Monique est une de ces primos arrivantes. Elle hésite à se confier. Les médias n’ont jamais fait de quartier aux « quartiers », elle se méfie des journalistes : « On est toujours en train de nous salir ». Sans jamais quitter la Grande Borne, elle a beaucoup bougé. « La Peupleraie » ne l’a retenue que quelques années. Ensuite elle a filé au « Patio », le « quartier bourgeois ». Les loyers trop élevés l’ont vite rappelé à sa modeste condition de femme de ménage. Elle habite maintenant au « Radar », sans jamais avoir envisagé de quitter sa ville. Elle a vu tous les flux de l’immigration passer, les Portugais, les Arabes, les familles nombreuses, elle se souvient même des matons de Fleury qui vivaient ici. « Aujourd’hui ce ne serait plus possible, les jeunes n’accepteraient pas. Elle se reprend assez vite. Mais ne racontez pas de bêtises ! A la Grande Borne y a de vraies solidarités ! Quand je rentre des courses, les petits noirs me crient : « Eh Mamie, pourquoi tu portes ça ? Et ils me portent mon cabas ». Marie, une petite dame réservée, très chic, ajoute sur une même musique : « il y a ici une solidarité que je n’ai jamais trouvé ailleurs ». Un ailleurs secret… « C’est mon histoire », dit-elle.
L’assemblée s’est arrêtée de coller les enveloppes, chacun écoutant l’autre. Annie et Alain sont arrivés en 1976, juste après leur mariage. Elle venait de quitter la « cité d’urgence » avec ses baraques au toit goudronné où sa mère les avait élevées, elle et ses sœurs. Elle se souvient des rapatriés d’Algérie qui attendaient eux aussi un logement décent. « … Le quartier avait déjà mauvaise réputation. Les fonctionnaires commençaient à partir ». « C’était trop mal desservi » ajoute son mari en ancien de la RATP.
Lidia, elle s’est posée en 1981, dans cette architecture minérale. Sa première visite l’a conquise : « Les appartements sont très grands ». Elle a élevé ses sept enfants.
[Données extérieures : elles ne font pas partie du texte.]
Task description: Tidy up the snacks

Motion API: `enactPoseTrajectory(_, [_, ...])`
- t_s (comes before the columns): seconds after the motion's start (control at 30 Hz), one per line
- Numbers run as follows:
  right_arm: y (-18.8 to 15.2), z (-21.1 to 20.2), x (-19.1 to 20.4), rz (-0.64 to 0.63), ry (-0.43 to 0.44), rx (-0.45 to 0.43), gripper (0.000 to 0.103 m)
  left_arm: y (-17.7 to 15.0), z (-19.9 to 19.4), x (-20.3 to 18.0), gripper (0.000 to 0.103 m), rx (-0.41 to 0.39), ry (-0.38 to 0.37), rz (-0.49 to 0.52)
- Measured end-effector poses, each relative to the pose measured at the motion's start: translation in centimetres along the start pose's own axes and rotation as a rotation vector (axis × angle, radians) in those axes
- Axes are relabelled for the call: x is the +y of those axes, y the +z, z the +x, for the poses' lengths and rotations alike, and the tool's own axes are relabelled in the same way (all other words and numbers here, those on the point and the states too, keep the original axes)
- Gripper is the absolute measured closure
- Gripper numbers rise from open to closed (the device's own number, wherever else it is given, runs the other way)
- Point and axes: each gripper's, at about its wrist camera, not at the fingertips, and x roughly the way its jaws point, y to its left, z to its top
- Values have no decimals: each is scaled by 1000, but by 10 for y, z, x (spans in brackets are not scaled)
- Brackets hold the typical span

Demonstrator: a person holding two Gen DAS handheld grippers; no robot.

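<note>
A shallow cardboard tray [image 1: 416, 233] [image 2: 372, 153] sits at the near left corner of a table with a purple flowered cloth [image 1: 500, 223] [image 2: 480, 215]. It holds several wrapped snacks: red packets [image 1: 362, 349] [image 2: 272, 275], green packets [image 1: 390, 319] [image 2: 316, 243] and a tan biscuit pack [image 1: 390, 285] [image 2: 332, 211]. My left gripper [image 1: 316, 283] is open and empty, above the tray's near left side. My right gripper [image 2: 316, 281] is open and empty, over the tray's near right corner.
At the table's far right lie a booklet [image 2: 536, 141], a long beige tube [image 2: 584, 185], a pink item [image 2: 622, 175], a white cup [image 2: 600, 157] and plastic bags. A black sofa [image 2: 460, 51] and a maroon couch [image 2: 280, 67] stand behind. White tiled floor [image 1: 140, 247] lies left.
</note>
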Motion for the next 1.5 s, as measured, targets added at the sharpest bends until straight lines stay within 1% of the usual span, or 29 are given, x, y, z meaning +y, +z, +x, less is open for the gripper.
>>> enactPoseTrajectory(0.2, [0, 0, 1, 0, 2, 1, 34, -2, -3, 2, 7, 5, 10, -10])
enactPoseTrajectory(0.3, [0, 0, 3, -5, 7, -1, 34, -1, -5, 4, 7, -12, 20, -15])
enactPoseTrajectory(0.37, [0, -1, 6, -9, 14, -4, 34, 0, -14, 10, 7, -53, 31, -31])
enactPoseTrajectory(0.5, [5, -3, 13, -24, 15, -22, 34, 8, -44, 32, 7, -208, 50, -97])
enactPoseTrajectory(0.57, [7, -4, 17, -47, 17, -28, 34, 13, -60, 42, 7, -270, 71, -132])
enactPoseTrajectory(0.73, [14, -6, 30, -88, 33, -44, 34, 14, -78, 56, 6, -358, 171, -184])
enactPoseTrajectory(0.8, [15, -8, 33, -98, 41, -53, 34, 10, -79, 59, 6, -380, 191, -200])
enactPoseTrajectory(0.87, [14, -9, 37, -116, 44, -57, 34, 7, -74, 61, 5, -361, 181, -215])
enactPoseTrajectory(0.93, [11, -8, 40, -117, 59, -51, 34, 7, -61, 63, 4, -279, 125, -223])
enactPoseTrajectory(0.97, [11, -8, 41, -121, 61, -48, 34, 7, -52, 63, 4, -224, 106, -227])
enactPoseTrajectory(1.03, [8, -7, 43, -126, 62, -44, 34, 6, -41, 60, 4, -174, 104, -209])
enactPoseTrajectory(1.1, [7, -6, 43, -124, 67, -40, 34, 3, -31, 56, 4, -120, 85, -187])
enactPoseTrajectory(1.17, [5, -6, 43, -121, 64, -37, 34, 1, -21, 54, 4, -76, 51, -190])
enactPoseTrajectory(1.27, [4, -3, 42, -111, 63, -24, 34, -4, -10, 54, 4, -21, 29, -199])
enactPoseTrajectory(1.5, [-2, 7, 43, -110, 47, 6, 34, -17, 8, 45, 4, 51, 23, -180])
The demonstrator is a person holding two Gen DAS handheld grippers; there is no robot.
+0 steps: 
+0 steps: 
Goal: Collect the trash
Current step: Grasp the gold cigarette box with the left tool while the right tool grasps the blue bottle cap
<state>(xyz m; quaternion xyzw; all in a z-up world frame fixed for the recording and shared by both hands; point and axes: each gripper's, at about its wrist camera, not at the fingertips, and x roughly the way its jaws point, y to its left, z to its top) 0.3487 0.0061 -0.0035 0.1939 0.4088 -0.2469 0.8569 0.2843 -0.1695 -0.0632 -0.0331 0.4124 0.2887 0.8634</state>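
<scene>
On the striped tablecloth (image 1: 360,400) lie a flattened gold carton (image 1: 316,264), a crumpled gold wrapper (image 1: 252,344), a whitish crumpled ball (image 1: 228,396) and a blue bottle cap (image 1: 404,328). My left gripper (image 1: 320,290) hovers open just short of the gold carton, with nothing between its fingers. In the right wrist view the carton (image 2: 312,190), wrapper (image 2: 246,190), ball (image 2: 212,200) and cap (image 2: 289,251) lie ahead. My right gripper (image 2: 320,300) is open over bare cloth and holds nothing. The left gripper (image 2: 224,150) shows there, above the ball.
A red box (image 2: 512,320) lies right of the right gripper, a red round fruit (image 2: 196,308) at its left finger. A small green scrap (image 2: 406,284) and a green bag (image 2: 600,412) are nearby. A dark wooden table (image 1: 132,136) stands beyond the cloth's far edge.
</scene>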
Elle regrette seulement l’absence de balcon. « Mais c’était très bien pour les mômes ». Emile Aillaud, l’architecte qui a dessiné le quartier, voulait réussir une « Cité des enfants » : 90 hectares sans route, sans circulation, pour que les gosses puissent jouer sans danger, 70 % des logements de plus de quatre pièces. Les familles nombreuses sont les bienvenues. « Oui mais c’est aussi un vrai problème quand ils grandissent », nous dit Lidia. Bernard reprend « C’est d’autant plus grave que l’on ne sort pas de la Grande Borne avant 14 ans ». En effet Aillaud a tout prévu, de la maternelle au collège, donc on reste ici. « On est un peu enfermés » rajoute Alain, « coincés entre l’autoroute et la nationale, c’est un peu un fort Alamo ». L’office de HLM a bien essayé de redécouper des appartements, mais c’est compliqué, les colonnes d’eau ne permettent pas de mettre en place des évacuations qui fonctionnent.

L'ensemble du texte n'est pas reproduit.